I need every line that includes the word "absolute" copied from the material.

*** Opening of SOURCE DATA ***

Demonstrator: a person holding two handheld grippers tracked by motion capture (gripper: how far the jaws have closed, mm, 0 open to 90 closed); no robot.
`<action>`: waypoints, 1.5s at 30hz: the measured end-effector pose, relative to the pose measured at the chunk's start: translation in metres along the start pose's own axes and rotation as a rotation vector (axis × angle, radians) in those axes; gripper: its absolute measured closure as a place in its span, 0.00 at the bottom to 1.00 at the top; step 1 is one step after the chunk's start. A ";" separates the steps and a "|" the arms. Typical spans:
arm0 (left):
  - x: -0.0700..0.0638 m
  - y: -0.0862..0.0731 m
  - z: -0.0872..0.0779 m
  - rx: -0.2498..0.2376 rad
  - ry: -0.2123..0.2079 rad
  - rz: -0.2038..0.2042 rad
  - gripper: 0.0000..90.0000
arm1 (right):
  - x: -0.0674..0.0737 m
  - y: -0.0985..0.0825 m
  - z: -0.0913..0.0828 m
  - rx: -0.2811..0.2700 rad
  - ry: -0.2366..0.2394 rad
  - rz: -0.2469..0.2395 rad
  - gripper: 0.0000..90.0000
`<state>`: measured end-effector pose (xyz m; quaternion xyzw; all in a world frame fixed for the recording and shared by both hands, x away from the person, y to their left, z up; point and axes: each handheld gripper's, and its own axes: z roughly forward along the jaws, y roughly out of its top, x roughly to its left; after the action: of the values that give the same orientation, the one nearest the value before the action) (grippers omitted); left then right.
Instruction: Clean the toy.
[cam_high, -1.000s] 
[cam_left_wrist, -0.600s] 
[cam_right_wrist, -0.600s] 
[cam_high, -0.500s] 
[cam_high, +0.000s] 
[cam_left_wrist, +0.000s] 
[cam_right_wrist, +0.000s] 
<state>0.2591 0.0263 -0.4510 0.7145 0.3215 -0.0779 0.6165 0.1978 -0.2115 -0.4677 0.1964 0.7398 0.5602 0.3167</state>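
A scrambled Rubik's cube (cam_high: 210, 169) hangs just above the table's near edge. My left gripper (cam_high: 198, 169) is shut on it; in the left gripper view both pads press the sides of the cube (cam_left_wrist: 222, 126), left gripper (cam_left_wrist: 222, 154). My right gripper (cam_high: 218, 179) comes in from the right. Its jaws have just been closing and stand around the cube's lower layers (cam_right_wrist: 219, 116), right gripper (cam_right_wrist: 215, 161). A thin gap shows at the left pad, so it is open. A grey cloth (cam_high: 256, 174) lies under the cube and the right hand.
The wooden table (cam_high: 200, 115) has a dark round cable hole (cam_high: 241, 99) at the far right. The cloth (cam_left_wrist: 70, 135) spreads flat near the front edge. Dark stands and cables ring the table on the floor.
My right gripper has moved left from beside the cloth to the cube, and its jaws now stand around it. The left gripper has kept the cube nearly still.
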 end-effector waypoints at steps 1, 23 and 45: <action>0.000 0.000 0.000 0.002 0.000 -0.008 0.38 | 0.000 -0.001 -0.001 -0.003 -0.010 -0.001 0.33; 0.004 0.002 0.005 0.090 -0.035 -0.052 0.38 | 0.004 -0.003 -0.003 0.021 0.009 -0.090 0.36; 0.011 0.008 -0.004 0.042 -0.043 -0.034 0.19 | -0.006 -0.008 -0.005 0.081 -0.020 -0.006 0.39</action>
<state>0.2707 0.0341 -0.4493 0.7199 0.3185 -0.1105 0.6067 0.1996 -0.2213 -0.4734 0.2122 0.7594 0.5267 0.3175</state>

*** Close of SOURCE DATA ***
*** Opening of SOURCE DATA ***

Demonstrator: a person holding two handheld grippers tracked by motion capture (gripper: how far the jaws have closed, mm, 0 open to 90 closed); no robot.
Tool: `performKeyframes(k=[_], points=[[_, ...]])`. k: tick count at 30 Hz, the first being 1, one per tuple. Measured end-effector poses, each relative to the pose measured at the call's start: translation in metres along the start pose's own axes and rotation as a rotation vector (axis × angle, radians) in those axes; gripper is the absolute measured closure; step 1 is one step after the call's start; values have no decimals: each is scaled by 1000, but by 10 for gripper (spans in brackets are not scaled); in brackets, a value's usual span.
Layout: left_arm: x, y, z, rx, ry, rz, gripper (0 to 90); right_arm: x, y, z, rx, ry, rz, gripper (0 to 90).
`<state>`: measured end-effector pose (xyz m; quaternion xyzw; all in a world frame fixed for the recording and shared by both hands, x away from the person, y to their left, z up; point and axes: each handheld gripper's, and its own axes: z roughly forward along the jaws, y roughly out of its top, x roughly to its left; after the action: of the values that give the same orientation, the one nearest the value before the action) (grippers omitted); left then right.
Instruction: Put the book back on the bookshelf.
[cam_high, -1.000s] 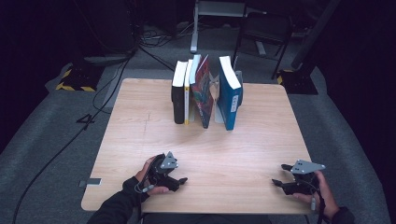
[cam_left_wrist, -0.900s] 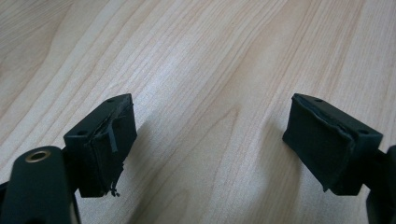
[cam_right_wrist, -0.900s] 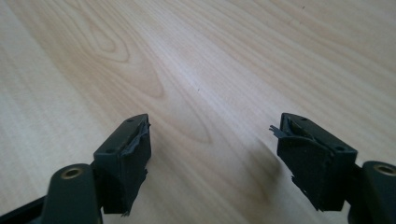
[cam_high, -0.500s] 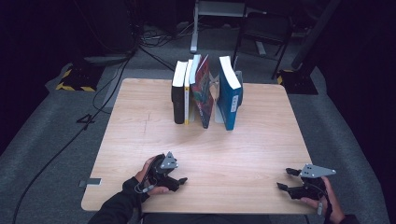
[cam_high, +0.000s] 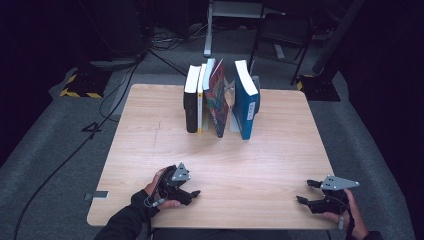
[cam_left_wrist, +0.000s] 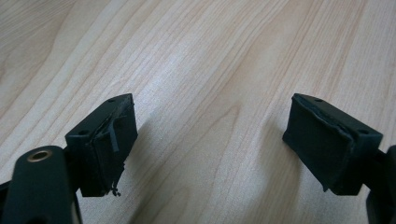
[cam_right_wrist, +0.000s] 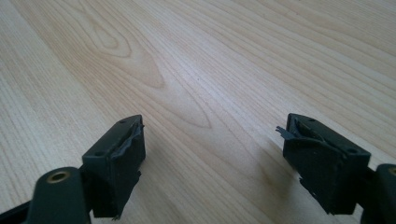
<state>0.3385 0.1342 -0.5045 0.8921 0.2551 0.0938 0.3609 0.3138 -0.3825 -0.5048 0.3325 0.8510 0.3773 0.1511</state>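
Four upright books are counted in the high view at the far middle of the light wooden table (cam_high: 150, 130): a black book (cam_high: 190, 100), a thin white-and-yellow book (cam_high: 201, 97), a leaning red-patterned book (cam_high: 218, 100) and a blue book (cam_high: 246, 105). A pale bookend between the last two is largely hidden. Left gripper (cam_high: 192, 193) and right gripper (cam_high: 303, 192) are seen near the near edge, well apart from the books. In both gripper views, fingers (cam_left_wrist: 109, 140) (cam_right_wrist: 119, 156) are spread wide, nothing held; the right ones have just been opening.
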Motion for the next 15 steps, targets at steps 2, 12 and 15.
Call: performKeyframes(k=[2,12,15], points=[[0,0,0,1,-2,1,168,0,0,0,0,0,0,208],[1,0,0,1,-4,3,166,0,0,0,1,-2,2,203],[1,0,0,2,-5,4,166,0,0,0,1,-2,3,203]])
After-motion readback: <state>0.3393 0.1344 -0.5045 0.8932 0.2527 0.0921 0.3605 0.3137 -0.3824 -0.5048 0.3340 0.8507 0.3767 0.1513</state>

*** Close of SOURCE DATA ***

*RESULT BELOW*.
`<action>`: waypoints, 1.5s at 30hz: the measured end-effector pose, relative to the pose measured at the chunk's start: translation in metres along the start pose's own axes and rotation as a rotation vector (axis × angle, radians) in those axes; gripper: its absolute measured closure as a place in its span, 0.00 at the bottom to 1.00 at the top; step 1 is one step after the chunk's start. A ";" separates the steps and a "|" the arms. Typical spans:
Tool: `performKeyframes(k=[_], points=[[_, ...]])`. k: tick count at 30 Hz, the first being 1, one per tuple. Measured end-effector poses, each relative to the pose measured at the call's start: translation in metres along the start pose's own axes and rotation as a rotation vector (axis × angle, radians) in those axes; gripper is the absolute measured closure; step 1 is one step after the call's start; values have no decimals: each is scaled by 1000, but by 10 for gripper (spans in brackets are not scaled); in brackets, a value's usual span.

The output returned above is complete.